QSTR with Extended Topochemical Atom Indices. 2. Fish Toxicity of Substituted Benzenes

Abstract

Considering the importance of quantitative structure-toxicity relationship (QSTR) studies in the field of aquatic toxicology from the viewpoint of ecological safety assessment, fish toxicity of various benzene derivatives has been modeled by the multiple regression technique using recently introduced extended topochemical atom (ETA) indices. The toxicity data have also been modeled using other selected topological descriptors and physicochemical variables, and the best ETA model has been compared to the non-ETA ones. Principal component factor analysis was used as the data preprocessing step to reduce the dimensionality of the data matrix and identify the important variables that are devoid of collinearities. All-possible-subsets regression was also applied on the parameters to cross-check the variable selection for the best model. Multiple linear regression analyses show that the best non-ETA model involves 1chi, ALogP98, and LUMO (energy) as predictor variables and the quality of the relation is as follows: n = 92, Q2 = 0.718, Ra2 = 0.730, R2 = 0.738, R = 0.859, F = 82.8 (df 3, 88), s = 0.340. On the other hand, the best ETA model has the following quality: n = 92, Q2 = 0.865, Ra2 = 0.876, R2 = 0.885, R = 0.941, F = 92.6 (df 7, 84), s = 0.230. The ETA relations showed positive contributions of molecular bulk (size), chloro and hydroxy substitutions in the benzene ring, and the simultaneous presence of methyl and nitro substitutions to the toxicity.
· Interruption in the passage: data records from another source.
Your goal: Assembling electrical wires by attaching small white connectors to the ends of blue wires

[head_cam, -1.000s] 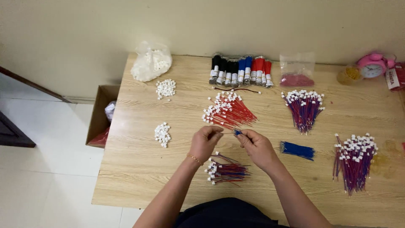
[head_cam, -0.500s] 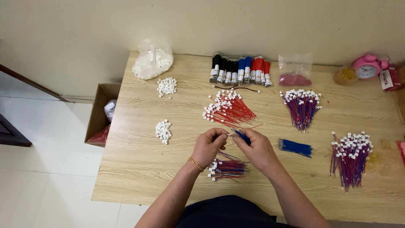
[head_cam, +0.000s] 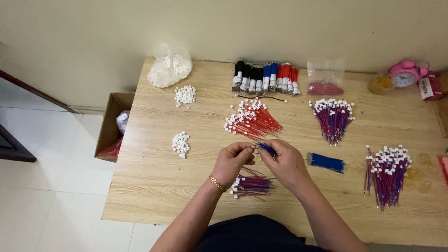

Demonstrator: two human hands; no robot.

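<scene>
Where white floor tiles (head_cam: 51,186) end, wooden table (head_cam: 177,196) stands.

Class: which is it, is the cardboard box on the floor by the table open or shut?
Open. The cardboard box shows its inside from above, with a silvery bag and something red in it.

Hands (head_cam: 259,161) closer together, fingertips meeting.
</scene>
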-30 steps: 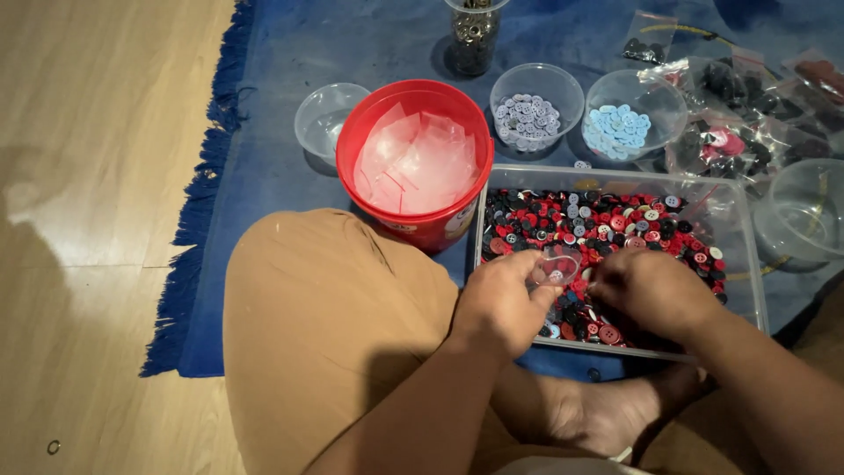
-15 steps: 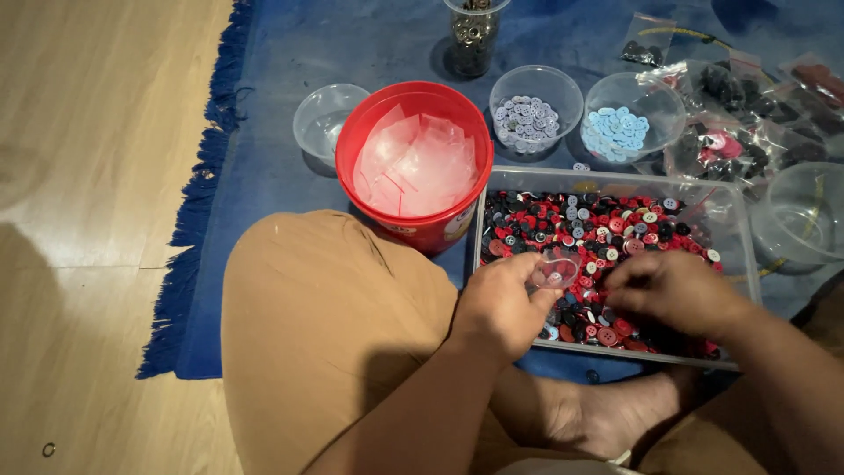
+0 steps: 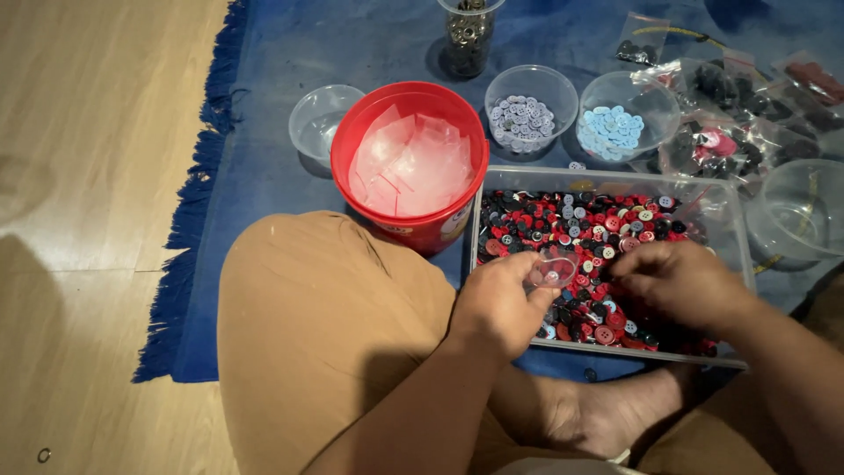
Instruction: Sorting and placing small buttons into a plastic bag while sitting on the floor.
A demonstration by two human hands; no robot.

Further, the presence of fluoro and ether functionality, amino or nitro functionality in an otherwise unsubstituted ring, and nitro functionality that is ortho to a chloro substituent decreases toxicity. An attempt to use non-ETA descriptors along with ETA ones did not improve the quality in comparison to the best ETA model. Interestingly, the ETA model developed presently for the fish toxicity is better than the previously reported models on the same data set. Thus, it appears that ETA descriptors have significant potential in QSAR/QSPR/QSTR studies, which warrants extensive evaluation.